[Start of section]

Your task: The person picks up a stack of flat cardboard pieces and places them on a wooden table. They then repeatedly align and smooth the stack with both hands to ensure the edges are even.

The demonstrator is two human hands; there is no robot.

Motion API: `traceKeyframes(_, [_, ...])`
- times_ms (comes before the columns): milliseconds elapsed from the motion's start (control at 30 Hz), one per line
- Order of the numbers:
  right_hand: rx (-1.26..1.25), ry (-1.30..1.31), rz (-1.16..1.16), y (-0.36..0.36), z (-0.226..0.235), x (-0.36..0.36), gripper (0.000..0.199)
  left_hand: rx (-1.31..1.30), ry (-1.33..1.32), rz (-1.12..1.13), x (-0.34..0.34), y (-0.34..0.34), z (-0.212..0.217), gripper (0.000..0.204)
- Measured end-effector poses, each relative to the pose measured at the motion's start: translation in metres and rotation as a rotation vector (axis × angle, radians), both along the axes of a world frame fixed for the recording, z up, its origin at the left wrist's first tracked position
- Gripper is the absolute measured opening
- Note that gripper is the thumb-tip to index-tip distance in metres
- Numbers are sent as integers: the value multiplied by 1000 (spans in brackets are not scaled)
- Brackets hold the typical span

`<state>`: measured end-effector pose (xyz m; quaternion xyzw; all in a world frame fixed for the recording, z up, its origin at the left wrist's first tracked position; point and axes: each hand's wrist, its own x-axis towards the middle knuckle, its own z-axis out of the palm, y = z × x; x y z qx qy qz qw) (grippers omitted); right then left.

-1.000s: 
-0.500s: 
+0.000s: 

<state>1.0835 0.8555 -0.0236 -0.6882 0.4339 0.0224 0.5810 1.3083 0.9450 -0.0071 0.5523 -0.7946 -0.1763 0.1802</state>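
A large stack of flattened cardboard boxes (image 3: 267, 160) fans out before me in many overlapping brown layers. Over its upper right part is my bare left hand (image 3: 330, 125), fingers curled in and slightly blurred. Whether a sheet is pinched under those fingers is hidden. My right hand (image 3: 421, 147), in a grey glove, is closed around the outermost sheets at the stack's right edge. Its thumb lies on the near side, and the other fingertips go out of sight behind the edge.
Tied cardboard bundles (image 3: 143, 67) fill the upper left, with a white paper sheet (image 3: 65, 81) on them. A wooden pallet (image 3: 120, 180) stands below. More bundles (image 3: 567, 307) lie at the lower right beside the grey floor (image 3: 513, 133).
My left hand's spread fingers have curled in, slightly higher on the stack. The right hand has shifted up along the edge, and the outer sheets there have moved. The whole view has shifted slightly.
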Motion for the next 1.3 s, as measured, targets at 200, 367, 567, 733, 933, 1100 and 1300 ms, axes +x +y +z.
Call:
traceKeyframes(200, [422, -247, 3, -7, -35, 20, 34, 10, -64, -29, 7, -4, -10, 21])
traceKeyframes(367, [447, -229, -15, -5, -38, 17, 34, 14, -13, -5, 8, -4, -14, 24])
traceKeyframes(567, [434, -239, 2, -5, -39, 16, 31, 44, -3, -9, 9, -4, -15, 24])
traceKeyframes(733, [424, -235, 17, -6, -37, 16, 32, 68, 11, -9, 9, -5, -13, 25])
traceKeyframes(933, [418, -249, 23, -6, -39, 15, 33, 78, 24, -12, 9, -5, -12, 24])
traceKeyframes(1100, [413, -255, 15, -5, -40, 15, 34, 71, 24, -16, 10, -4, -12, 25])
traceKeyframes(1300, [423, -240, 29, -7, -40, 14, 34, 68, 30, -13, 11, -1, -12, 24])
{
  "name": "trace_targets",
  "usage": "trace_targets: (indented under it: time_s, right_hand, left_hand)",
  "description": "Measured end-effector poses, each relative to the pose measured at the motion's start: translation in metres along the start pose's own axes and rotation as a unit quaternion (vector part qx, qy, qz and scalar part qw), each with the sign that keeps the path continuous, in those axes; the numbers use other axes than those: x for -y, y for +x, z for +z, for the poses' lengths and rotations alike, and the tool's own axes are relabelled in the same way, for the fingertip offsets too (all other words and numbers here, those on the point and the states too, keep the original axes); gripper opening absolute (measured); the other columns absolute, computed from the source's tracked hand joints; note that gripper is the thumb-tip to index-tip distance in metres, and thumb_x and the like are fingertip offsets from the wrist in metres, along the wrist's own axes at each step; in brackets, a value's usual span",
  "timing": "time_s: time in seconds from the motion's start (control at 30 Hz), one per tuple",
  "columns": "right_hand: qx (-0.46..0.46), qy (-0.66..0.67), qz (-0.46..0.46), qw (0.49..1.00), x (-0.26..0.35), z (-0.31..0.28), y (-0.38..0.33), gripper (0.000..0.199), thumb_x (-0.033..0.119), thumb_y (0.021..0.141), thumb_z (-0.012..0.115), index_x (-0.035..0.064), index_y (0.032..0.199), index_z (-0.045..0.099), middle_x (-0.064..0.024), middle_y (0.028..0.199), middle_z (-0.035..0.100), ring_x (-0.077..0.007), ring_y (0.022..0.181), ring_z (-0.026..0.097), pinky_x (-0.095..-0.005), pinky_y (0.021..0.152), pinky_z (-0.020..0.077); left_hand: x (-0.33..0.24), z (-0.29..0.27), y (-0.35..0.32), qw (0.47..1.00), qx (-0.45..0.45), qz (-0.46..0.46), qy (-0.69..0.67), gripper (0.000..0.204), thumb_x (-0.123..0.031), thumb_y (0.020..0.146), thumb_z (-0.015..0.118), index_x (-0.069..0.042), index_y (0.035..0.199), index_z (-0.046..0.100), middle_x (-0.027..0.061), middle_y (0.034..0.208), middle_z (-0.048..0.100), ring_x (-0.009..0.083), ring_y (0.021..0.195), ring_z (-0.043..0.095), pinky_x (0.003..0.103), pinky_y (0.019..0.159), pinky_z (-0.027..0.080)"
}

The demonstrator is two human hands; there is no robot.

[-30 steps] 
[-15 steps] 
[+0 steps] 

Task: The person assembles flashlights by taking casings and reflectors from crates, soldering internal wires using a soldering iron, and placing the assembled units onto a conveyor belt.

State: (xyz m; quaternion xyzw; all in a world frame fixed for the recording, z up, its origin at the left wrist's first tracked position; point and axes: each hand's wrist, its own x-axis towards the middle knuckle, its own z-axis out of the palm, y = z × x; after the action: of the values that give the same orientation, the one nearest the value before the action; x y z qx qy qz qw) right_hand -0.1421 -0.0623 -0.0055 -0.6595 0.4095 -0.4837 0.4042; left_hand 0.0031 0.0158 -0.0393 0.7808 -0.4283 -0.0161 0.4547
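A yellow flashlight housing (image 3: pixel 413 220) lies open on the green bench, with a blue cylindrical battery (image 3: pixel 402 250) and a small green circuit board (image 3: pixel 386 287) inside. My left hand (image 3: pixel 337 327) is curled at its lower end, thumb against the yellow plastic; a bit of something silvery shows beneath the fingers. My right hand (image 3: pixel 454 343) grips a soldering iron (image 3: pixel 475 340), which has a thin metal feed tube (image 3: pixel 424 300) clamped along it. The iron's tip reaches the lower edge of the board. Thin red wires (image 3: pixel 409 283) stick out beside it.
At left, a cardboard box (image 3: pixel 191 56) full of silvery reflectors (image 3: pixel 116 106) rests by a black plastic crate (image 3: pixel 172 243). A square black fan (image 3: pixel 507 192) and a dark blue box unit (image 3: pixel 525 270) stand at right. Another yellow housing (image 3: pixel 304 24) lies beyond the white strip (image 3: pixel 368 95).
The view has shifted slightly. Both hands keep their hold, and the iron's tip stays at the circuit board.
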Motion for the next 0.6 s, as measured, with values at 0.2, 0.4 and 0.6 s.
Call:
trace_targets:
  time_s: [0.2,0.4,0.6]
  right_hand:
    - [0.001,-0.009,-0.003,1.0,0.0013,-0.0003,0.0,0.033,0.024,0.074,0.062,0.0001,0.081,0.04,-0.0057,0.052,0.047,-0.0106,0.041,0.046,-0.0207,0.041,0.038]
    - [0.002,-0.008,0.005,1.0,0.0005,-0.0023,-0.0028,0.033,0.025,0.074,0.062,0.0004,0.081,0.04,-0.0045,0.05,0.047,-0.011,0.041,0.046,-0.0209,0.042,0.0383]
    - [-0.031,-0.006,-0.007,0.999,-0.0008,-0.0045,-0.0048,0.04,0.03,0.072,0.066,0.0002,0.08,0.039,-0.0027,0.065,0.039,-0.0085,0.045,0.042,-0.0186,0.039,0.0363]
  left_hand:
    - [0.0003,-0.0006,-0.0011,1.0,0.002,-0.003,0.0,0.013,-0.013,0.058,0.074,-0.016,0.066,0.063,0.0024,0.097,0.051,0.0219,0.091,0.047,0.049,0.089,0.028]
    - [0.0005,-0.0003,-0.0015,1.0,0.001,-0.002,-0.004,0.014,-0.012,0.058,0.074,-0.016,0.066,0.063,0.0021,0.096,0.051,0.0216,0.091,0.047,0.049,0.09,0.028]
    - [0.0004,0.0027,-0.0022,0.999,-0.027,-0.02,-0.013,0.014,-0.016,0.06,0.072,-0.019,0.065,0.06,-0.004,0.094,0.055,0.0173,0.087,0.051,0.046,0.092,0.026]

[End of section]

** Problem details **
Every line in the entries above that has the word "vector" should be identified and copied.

** Written response **
- Measured end-effector poses, each relative to the pose measured at the motion's start: translation in metres and rotation as a rotation vector (axis × angle, radians), both along the axes of a world frame fixed for the recording, z up, its origin at the left wrist's first tracked position
  "description": "Measured end-effector poses, each relative to the pose measured at the motion's start: translation in metres along the start pose's own axes and rotation as a unit quaternion (vector part qx, qy, qz and scalar part qw), each with the sign that keeps the path continuous, in those axes; the numbers use other axes than those: x for -y, y for +x, z for +z, for the poses' lengths and rotations alike, and the tool's own axes are relabelled in the same way, for the fingertip offsets too (all other words and numbers here, those on the point and the states too, keep the original axes); gripper opening absolute (measured); the other columns absolute, computed from the source's tracked hand joints; note that gripper is the thumb-tip to index-tip distance in metres, and thumb_x and the like are fingertip offsets from the wrist in metres, along the wrist's own axes at each step; in brackets, a value's usual span",

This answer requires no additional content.